Waller is starting to see breakthroughs in media coverage, though. Along with the Spotlight reporting, she points to a 2016 Boston Globe story that recounts how a girl was repeatedly let down by the court system and placed with the father who had sexually abused her multiple times.

“A lot of women thought it wasn’t as hard-hitting as it should have been. I thought it was terrific. It reported how the judge ignored evidence of sexual abuse. It showed how the judge saw the mother. It made the point that the system is a pretty bad system,” she says.

She also cites Kristen Lombardi, a reporter for an alternative newspaper in Boston who wrote about the Catholic priests’ sex abuse scandal in 2001, before the Boston Globe’s reporting drew widespread attention.

Hoping for Rescue

Domestic violence survivors often believe that if they could just get their story to the media, their problems would be solved. Waller calls this belief “The Oprah Factor.” Back when The Oprah Winfrey Show was on air, women would say to Waller, “If we could just get our story to Oprah. If she heard what was happening to my child she would go on TV and everything would change.”

Waller says, “They are suffering in family court and looking for a savior. They are very broken women. Batterers hit them first, then family courts hit them a second time. They are looking for somebody to fix it all,” she says.

She says that if survivors do share their story with the media, they need to connect what’s happening to them to the bigger picture of what’s happening nationwide. “Frankly, most of these women can’t do that.

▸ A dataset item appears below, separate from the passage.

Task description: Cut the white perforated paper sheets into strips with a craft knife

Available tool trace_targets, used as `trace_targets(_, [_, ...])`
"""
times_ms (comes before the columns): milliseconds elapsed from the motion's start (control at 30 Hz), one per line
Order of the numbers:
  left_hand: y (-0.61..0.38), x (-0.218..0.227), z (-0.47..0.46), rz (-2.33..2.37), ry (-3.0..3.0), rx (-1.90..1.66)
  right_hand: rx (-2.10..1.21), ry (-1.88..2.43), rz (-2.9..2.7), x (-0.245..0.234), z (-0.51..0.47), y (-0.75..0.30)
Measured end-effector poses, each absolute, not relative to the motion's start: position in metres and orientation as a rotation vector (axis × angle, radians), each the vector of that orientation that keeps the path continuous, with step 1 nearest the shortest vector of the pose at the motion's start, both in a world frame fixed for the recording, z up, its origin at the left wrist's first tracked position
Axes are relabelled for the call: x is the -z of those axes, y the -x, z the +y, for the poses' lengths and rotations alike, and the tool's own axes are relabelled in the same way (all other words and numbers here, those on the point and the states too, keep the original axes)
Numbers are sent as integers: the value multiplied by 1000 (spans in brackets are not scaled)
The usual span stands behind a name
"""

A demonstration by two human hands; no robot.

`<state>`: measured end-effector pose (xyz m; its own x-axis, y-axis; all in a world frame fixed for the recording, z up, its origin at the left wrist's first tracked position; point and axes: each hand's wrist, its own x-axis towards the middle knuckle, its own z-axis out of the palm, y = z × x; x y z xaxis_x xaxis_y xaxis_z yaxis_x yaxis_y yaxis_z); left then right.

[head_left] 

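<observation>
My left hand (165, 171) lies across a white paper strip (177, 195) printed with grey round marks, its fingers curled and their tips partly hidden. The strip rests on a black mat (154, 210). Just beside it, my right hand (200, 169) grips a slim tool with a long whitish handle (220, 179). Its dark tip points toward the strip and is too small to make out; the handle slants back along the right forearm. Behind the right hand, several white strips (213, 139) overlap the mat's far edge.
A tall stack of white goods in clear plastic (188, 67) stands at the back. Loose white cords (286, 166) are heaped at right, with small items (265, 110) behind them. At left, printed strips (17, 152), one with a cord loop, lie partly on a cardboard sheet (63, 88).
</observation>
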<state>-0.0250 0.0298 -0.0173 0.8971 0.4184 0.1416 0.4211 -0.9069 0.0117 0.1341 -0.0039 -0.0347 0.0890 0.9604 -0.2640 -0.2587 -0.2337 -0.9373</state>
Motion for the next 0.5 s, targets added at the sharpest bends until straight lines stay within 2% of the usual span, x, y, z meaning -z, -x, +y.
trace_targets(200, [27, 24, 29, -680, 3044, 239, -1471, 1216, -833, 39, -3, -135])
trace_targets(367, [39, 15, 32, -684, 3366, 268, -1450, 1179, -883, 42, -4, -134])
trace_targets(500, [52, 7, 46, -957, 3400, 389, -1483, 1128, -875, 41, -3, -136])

They are so overwhelmed by the pain of their own story. They see their own children suffer and that’s all they can talk about, so the bigger story, the failure of the court system, is not told,” she says.

Waller thinks the first step in reforming the family court system is making sure any evidence of domestic abuse, child abuse or child sexual abuse is on the record and considered in custody hearings. She says the guardians ad litem (a court-appointed guardian who determines what is in the best interest of the child), judges and lawyers sometimes agree to discard that evidence. “That’s got to stop right now,” she says.

“My heart breaks when I see yet another story coming out about a judge who was critical of a battered woman because she cried in court, or a story where when a woman said, ‘Please don’t make me have to share custody with my ex-husband. He’ll kill me.’ My hope is that mainstream media will begin to get its act together, to start to be brave and to do the research they’re supposed to do as responsible journalists.”